**Data extracts**.

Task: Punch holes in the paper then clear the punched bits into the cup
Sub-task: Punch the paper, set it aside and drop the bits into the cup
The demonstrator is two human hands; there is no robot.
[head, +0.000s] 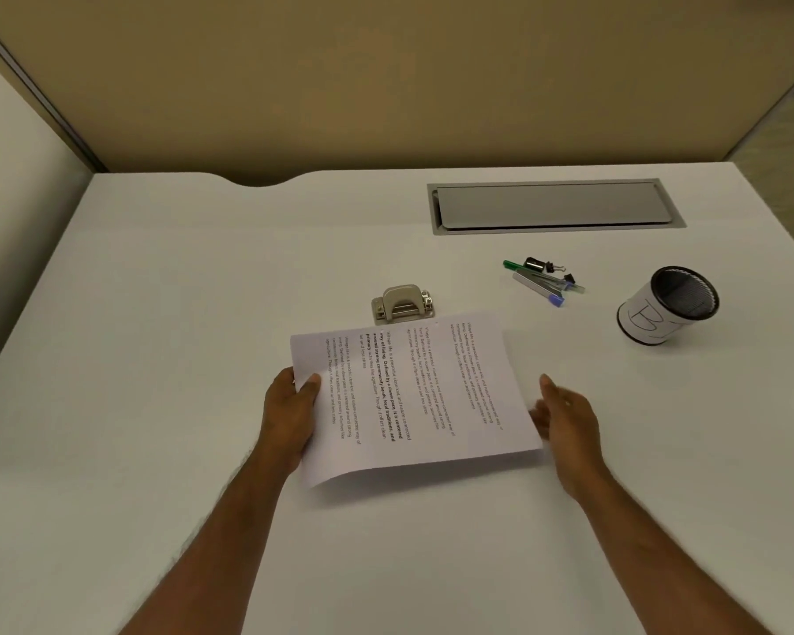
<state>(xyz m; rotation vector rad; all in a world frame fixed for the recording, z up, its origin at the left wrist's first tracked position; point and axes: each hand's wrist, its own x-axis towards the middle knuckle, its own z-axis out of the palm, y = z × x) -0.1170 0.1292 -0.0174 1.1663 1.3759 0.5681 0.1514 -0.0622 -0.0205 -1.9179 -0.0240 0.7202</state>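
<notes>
A printed sheet of paper (pixel 413 396) is held a little above the white desk, its far edge close to a silver hole punch (pixel 402 304). My left hand (pixel 292 412) grips the sheet's left edge, thumb on top and fingers underneath. My right hand (pixel 564 417) hovers just beside the sheet's right edge with its fingers relaxed, holding nothing. A mesh cup (pixel 668 307) wrapped in white paper marked "B" stands at the right, well apart from the punch.
Pens, a lead case and a binder clip (pixel 544 277) lie between the punch and the cup. A grey cable hatch (pixel 555 206) is set into the desk at the back. Beige partition walls close off the back and the left side.
</notes>
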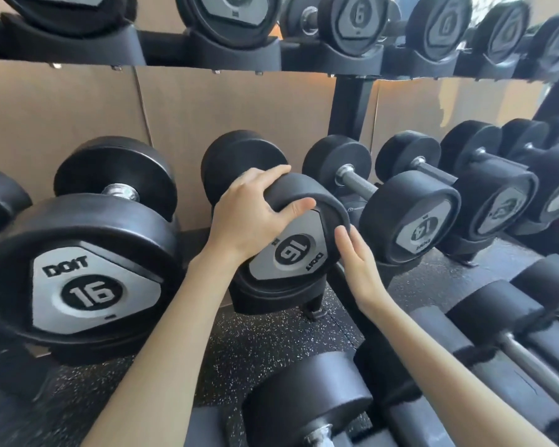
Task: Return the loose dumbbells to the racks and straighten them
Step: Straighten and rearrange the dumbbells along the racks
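Observation:
A black 16 dumbbell [292,250] lies in its cradle on the middle rack shelf, its grey end plate turned so the number sits rotated. My left hand [252,211] grips the top of its near head, fingers over the rim and thumb across the face. With straight fingers, my right hand [357,259] touches the right edge of the same head. Another 16 dumbbell [88,285] sits to the left with its number upright. A 14 dumbbell [413,217] rests to the right.
The top shelf [207,56] carries several smaller dumbbells, some marked 6. More dumbbells [497,201] fill the middle shelf to the right. Below and nearer lie dumbbells [307,401] on the bottom shelf. Speckled rubber floor [255,350] shows under the rack.

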Demonstrator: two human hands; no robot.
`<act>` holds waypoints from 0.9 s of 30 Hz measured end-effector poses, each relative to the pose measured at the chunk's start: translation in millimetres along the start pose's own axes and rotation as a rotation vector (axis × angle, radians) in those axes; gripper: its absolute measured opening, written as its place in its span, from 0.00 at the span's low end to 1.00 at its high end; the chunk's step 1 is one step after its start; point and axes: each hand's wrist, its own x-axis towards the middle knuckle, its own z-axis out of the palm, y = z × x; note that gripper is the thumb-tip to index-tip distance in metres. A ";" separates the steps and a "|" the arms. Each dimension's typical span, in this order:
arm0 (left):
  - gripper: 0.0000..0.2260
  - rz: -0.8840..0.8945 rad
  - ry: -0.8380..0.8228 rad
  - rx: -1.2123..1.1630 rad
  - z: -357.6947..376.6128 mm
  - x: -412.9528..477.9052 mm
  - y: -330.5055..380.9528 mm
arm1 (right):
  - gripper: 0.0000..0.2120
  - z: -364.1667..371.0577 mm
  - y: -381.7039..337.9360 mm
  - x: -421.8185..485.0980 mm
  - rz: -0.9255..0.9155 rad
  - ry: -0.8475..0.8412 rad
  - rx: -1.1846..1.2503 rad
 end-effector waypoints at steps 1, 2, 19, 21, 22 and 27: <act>0.33 -0.006 0.002 -0.006 0.3 -0.5 0.0 | 0.19 3.7 5.4 1.4 0.036 -0.004 0.070; 0.33 -0.013 -0.001 -0.014 0.5 -1.4 0.4 | 0.21 7.2 8.7 2.6 0.056 0.002 0.118; 0.23 -0.083 0.231 -0.187 4.5 -24.7 -1.8 | 0.20 -9.6 12.0 46.5 -0.298 -0.254 -0.123; 0.23 -0.125 0.351 -0.229 12.5 -35.6 -7.3 | 0.21 -18.2 -4.8 57.7 -0.327 -0.374 -0.228; 0.23 -0.166 0.416 -0.256 18.5 -42.9 -10.7 | 0.22 -21.9 -16.7 63.5 -0.351 -0.436 -0.332; 0.20 -0.289 0.684 -0.355 47.6 -69.7 -18.4 | 0.34 -12.0 -76.5 83.2 -0.423 -0.624 -0.894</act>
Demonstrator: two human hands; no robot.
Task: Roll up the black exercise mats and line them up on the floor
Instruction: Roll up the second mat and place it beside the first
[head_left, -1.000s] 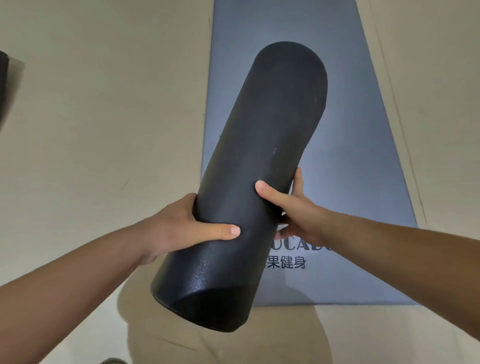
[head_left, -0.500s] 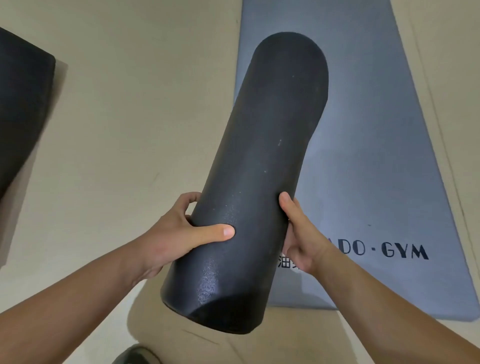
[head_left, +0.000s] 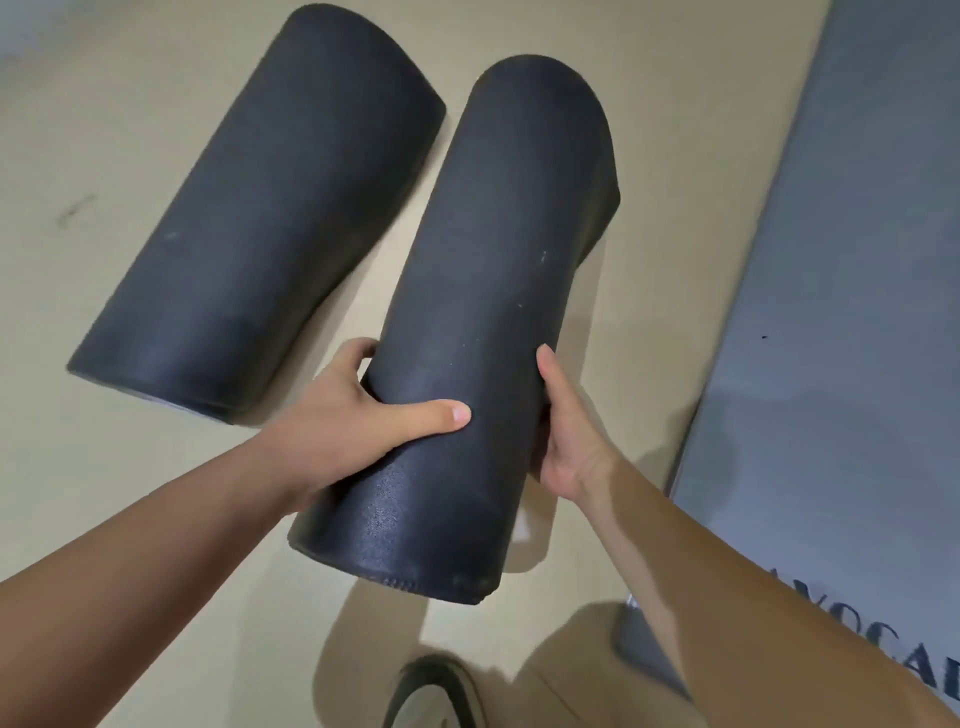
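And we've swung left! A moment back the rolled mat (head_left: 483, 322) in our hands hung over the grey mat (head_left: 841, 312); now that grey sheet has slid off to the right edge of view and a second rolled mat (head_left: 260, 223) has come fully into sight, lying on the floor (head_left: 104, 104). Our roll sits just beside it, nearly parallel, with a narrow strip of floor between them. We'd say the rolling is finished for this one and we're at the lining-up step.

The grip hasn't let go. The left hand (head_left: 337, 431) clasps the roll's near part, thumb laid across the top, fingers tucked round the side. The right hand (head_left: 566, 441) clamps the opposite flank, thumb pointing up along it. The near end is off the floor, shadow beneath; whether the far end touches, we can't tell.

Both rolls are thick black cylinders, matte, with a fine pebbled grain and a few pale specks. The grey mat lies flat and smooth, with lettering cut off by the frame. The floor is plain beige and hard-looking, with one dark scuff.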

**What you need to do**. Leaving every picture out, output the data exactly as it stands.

**Written response**.
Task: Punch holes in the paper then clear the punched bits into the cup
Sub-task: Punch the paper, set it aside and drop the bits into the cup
The demonstrator is two human hands; there is no robot.
[head, +0.000s] 
<state>(xyz m; rotation vector rad; all in a world frame fixed for the recording, z up, its origin at the left wrist's first tracked position; point and axes: each hand's wrist, its own x-axis towards the middle knuckle, its own z-axis out of the palm, y = z × x) -0.1170 0.1292 -0.0174 1.1663 1.3759 0.5681 0.1514 -0.0622 -0.0205 -1.9179 -0.0240 0.7202</state>
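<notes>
A printed sheet of paper (pixel 413 396) is held a little above the white desk, its far edge close to a silver hole punch (pixel 402 304). My left hand (pixel 292 412) grips the sheet's left edge, thumb on top and fingers underneath. My right hand (pixel 564 417) hovers just beside the sheet's right edge with its fingers relaxed, holding nothing. A mesh cup (pixel 668 307) wrapped in white paper marked "B" stands at the right, well apart from the punch.
Pens, a lead case and a binder clip (pixel 544 277) lie between the punch and the cup. A grey cable hatch (pixel 555 206) is set into the desk at the back. Beige partition walls close off the back and the left side.
</notes>
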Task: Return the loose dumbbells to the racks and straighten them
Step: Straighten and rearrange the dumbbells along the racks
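Observation:
A black 16 dumbbell [292,250] lies in its cradle on the middle rack shelf, its grey end plate turned so the number sits rotated. My left hand [252,211] grips the top of its near head, fingers over the rim and thumb across the face. With straight fingers, my right hand [357,259] touches the right edge of the same head. Another 16 dumbbell [88,285] sits to the left with its number upright. A 14 dumbbell [413,217] rests to the right.
The top shelf [207,56] carries several smaller dumbbells, some marked 6. More dumbbells [497,201] fill the middle shelf to the right. Below and nearer lie dumbbells [307,401] on the bottom shelf. Speckled rubber floor [255,350] shows under the rack.
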
Demonstrator: two human hands; no robot.
`<act>` holds waypoints from 0.9 s of 30 Hz measured end-effector poses, each relative to the pose measured at the chunk's start: translation in millimetres along the start pose's own axes and rotation as a rotation vector (axis × angle, radians) in those axes; gripper: its absolute measured opening, written as its place in its span, from 0.00 at the span's low end to 1.00 at its high end; the chunk's step 1 is one step after its start; point and axes: each hand's wrist, its own x-axis towards the middle knuckle, its own z-axis out of the palm, y = z × x; note that gripper is the thumb-tip to index-tip distance in metres. A ";" separates the steps and a "|" the arms. Each dimension's typical span, in this order:
arm0 (left):
  - gripper: 0.0000..0.2260
  - rz: -0.8840..0.8945 rad
  - ry: -0.8380..0.8228 rad
  - rx: -1.2123..1.1630 rad
  - z: -357.6947..376.6128 mm
  - x: -412.9528..477.9052 mm
  - y: -330.5055..380.9528 mm
arm1 (right):
  - gripper: 0.0000..0.2120
  - z: -364.1667..371.0577 mm
  - y: -381.7039..337.9360 mm
  - x: -421.8185..485.0980 mm
  - rz: -0.9255..0.9155 rad
  - ry: -0.8475..0.8412 rad
  - rx: -1.1846..1.2503 rad
 end-effector waypoints at steps 1, 2, 19, 21, 22 and 27: <act>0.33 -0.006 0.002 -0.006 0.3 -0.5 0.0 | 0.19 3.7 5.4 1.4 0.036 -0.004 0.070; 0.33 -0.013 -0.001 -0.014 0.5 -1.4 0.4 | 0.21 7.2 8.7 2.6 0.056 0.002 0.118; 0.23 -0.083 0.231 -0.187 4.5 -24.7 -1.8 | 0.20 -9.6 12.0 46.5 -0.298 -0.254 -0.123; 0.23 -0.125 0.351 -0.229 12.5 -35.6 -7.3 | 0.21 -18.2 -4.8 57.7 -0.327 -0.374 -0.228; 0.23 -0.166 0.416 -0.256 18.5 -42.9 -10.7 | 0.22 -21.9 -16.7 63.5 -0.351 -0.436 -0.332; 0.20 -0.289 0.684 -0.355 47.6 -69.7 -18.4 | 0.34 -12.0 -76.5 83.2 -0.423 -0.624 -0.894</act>
Demonstrator: two human hands; no robot.
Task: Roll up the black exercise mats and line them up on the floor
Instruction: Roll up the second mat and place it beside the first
[head_left, -1.000s] 
[head_left, -0.500s] 
[head_left, +0.000s] 
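And we've swung left! A moment back the rolled mat (head_left: 483, 322) in our hands hung over the grey mat (head_left: 841, 312); now that grey sheet has slid off to the right edge of view and a second rolled mat (head_left: 260, 223) has come fully into sight, lying on the floor (head_left: 104, 104). Our roll sits just beside it, nearly parallel, with a narrow strip of floor between them. We'd say the rolling is finished for this one and we're at the lining-up step.

The grip hasn't let go. The left hand (head_left: 337, 431) clasps the roll's near part, thumb laid across the top, fingers tucked round the side. The right hand (head_left: 566, 441) clamps the opposite flank, thumb pointing up along it. The near end is off the floor, shadow beneath; whether the far end touches, we can't tell.

Both rolls are thick black cylinders, matte, with a fine pebbled grain and a few pale specks. The grey mat lies flat and smooth, with lettering cut off by the frame. The floor is plain beige and hard-looking, with one dark scuff.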

Nothing else belongs in this output.